EX-10.4 5 dex104.htm SIDE LETTER AGREEMENT Side Letter Agreement

Exhibit 10.4

[Letterhead of Commonwealth Biotechnologies Inc.]

March 28, 2008

Venturepharm Laboratories Limited

Venturepharm Towers

No. 3 Jinzhuang

Si Ji Qing, Haidian District

Beijing 10089, China

Attention: Mr. Bill Guo

Dear Mr. Guo:

In consideration of Venturepharm Laboratories Limited, a Cayman Islands limited company (“Venturepharm”), entering into a Share Sale Agreement (the “Share Sale Agreement”) with PharmAust Limited, an Australian limited company (“PharmAust”) to purchase 2,150,000 restricted shares of the common stock (collectively, the “Sale Shares”) of Commonwealth Biotechnologies, Inc., a Virginia corporation (“CBI”), on or about March 28, 2008, and with knowledge that Venturepharm is relying on this letter in connection with such acquisition and would not complete such acquisition without this letter, CBI hereby acknowledges and confirms to Venturepharm as follows:

1. To the knowledge of CBI, the acquisition by Venturepharm of the Sale Shares will not result in a breach of any material term of any agreement binding upon CBI.

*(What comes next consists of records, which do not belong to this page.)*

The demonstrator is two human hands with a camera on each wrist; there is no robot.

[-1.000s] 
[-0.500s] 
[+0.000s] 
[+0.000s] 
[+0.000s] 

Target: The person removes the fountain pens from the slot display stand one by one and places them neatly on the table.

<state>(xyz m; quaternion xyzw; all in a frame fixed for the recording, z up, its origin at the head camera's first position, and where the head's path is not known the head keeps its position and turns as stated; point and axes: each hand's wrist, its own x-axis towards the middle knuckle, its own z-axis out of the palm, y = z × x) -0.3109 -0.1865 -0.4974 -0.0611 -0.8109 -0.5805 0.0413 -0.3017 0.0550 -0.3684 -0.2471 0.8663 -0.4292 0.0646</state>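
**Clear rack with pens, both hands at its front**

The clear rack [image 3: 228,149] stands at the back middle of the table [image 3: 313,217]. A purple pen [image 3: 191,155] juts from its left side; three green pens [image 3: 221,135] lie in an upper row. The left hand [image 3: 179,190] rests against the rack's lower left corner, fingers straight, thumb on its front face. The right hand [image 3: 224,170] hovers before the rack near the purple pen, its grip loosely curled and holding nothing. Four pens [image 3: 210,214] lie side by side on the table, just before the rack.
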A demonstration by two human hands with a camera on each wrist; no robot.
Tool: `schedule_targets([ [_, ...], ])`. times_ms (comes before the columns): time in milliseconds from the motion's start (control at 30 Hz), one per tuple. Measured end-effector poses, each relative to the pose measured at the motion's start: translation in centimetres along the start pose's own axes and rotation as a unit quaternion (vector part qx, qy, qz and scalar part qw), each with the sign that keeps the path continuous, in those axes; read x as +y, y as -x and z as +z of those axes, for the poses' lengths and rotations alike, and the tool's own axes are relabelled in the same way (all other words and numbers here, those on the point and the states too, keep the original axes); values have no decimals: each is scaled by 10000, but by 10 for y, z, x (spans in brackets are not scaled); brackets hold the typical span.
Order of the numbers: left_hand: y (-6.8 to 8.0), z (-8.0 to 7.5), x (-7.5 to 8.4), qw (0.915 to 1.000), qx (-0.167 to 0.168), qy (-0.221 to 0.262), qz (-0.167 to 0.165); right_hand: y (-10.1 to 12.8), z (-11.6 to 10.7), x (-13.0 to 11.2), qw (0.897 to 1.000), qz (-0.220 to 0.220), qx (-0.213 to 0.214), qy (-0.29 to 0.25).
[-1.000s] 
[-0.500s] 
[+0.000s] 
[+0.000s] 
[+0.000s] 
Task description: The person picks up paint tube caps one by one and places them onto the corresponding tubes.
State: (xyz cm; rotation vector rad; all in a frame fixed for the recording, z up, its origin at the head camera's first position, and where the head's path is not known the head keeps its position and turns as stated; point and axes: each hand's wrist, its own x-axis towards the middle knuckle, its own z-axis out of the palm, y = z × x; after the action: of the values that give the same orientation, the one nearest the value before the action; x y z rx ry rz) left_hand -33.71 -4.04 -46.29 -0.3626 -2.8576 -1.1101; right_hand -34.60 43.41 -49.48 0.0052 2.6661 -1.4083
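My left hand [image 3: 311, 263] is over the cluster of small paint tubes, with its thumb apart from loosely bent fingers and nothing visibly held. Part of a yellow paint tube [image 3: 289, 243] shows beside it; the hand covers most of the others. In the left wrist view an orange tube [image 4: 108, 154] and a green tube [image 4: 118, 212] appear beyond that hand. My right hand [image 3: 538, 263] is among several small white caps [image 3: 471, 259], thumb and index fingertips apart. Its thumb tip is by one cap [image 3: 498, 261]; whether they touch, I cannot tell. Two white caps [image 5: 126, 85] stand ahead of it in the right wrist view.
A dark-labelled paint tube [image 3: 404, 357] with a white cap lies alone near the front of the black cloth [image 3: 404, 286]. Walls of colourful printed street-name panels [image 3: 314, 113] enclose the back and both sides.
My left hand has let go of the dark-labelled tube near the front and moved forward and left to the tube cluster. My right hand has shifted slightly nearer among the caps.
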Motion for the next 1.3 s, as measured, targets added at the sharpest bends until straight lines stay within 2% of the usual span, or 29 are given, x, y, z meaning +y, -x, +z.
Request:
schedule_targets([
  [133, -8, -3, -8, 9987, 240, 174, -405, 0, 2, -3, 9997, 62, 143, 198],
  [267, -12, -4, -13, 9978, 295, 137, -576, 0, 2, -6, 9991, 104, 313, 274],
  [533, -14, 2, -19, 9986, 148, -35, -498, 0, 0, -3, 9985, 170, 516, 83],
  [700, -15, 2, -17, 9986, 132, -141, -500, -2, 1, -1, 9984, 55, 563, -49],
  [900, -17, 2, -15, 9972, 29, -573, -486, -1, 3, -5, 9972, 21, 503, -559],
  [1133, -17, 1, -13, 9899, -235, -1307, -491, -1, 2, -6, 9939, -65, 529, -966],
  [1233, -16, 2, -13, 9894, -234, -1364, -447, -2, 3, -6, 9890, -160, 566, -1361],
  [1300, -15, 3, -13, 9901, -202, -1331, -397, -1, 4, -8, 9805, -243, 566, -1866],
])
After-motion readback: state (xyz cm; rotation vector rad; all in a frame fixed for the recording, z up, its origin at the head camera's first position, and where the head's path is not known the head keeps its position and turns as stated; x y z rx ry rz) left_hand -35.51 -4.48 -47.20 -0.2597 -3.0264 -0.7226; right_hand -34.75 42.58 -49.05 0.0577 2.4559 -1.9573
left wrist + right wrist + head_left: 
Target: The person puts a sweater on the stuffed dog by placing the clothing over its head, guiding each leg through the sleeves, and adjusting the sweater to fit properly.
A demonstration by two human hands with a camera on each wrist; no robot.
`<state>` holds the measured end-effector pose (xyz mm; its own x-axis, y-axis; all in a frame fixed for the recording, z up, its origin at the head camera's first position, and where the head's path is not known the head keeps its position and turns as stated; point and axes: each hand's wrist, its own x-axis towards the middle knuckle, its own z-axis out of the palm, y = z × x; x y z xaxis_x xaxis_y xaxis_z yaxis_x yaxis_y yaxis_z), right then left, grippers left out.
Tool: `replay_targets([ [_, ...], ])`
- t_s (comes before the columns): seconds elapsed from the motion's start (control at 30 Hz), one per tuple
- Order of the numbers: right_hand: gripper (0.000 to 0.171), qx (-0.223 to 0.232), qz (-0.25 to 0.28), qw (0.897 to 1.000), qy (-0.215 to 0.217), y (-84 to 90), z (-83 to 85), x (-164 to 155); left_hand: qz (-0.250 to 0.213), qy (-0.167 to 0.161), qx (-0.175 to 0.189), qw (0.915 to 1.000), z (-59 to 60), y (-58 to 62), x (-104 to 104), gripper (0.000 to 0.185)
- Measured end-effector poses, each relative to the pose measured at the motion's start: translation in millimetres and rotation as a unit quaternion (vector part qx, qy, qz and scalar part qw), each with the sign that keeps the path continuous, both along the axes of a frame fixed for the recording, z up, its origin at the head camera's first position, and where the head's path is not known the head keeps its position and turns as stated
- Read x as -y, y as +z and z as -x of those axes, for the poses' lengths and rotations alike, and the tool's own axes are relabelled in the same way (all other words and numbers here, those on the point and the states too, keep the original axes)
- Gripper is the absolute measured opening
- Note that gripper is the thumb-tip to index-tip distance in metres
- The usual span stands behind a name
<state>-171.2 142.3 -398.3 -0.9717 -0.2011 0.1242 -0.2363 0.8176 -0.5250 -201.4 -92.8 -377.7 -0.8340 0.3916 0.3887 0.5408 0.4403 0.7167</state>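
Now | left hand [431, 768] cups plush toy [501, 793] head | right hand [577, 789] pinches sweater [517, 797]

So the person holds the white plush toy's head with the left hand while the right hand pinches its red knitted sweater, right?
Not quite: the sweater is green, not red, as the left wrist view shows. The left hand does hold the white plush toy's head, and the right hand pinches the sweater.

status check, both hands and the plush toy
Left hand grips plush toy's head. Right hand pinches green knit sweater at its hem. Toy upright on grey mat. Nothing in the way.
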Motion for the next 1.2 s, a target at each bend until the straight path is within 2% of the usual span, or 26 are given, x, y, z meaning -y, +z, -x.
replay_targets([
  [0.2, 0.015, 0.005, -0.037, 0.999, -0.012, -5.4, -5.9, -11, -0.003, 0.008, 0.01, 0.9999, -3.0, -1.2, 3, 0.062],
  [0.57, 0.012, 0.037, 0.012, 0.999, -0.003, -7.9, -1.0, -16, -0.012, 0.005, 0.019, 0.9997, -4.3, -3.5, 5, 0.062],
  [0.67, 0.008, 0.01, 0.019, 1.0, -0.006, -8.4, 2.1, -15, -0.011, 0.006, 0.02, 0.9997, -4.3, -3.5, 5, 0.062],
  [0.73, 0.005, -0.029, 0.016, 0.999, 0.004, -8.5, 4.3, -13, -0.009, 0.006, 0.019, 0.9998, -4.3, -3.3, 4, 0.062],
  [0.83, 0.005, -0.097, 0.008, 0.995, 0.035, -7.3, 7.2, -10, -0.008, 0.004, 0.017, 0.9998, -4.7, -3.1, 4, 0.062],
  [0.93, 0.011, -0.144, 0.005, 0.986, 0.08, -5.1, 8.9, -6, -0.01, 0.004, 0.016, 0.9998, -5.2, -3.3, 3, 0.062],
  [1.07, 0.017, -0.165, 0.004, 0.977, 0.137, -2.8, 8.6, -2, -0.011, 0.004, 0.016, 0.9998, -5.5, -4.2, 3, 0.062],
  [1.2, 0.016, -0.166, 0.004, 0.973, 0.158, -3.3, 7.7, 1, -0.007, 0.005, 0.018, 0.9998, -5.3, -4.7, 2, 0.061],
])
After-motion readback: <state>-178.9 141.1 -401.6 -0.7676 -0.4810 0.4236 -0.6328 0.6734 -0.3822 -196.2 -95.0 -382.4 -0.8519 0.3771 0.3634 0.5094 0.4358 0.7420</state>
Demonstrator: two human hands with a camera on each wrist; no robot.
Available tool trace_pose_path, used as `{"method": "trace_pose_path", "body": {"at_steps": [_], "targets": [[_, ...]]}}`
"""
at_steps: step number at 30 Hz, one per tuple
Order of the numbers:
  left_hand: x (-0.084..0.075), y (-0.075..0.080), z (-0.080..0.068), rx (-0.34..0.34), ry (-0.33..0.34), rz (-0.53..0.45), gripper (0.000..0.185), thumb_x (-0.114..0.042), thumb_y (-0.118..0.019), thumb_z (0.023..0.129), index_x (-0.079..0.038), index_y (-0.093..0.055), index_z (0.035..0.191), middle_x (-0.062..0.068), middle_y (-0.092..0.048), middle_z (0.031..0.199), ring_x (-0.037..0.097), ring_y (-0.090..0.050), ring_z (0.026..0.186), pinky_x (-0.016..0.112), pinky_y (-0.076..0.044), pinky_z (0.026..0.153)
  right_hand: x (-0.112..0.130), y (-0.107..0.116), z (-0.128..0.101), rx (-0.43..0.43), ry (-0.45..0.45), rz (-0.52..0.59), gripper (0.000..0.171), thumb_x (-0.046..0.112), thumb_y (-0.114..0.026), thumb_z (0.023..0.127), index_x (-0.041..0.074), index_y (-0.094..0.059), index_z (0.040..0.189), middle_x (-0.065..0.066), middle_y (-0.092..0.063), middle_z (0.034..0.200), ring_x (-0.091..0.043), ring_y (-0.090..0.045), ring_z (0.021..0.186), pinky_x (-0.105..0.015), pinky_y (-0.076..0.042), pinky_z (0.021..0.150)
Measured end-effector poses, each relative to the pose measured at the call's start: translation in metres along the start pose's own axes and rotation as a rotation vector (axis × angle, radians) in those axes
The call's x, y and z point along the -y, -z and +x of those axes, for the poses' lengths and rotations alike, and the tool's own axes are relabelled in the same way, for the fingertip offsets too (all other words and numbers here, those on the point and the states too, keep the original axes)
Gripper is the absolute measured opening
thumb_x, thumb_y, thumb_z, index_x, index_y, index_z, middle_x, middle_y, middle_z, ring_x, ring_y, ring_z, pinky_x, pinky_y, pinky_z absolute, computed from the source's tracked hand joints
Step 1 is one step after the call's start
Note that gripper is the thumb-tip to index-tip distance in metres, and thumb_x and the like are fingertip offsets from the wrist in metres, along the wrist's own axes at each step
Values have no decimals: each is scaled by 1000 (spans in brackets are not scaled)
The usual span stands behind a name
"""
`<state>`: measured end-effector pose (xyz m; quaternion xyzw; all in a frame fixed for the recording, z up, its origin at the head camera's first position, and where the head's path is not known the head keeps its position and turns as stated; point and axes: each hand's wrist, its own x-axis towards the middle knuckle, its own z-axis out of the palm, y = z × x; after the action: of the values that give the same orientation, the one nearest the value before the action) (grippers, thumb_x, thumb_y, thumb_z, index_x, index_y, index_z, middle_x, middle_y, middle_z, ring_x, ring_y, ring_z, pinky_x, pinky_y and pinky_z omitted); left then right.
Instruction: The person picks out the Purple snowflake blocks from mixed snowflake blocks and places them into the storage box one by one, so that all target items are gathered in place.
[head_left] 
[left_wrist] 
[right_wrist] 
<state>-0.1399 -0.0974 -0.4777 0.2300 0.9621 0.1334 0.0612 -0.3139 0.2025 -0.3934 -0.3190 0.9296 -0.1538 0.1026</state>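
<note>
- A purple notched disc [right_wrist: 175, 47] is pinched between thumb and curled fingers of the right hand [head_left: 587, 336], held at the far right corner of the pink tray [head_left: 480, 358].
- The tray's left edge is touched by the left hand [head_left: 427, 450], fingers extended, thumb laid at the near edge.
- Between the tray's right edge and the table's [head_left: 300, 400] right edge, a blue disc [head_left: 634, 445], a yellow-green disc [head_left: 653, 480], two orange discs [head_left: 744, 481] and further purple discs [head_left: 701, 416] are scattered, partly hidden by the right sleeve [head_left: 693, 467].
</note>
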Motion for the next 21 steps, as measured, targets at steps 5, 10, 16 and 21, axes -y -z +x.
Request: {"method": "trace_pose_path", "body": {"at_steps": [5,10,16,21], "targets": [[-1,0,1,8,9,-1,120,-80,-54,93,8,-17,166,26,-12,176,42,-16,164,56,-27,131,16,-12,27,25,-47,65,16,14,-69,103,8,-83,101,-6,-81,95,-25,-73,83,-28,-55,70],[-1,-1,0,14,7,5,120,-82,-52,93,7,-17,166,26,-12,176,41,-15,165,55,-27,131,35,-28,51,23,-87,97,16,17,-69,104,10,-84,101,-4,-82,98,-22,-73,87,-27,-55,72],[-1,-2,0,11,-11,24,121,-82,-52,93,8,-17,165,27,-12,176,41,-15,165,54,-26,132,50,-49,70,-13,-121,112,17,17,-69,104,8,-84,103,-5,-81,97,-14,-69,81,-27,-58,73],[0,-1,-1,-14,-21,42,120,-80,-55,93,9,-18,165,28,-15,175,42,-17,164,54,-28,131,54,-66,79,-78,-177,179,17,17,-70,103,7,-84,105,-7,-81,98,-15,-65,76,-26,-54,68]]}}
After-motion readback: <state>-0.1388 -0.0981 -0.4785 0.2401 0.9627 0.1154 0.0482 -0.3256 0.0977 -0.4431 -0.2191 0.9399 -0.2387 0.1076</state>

2. Upon the acquisition of its Sale Shares, Venturepharm will not assume any obligation of PharmAust to CBI associated with the Sale Shares, and, subject to the express provisions of that certain Voting and Lock-Up Agreement signed by and between CBI and Venturepharm, the form of which is attached as Exhibit A hereto (the “Voting Agreement”), the Sale Shares shall be free of any further contractual limitations imposed by CBI.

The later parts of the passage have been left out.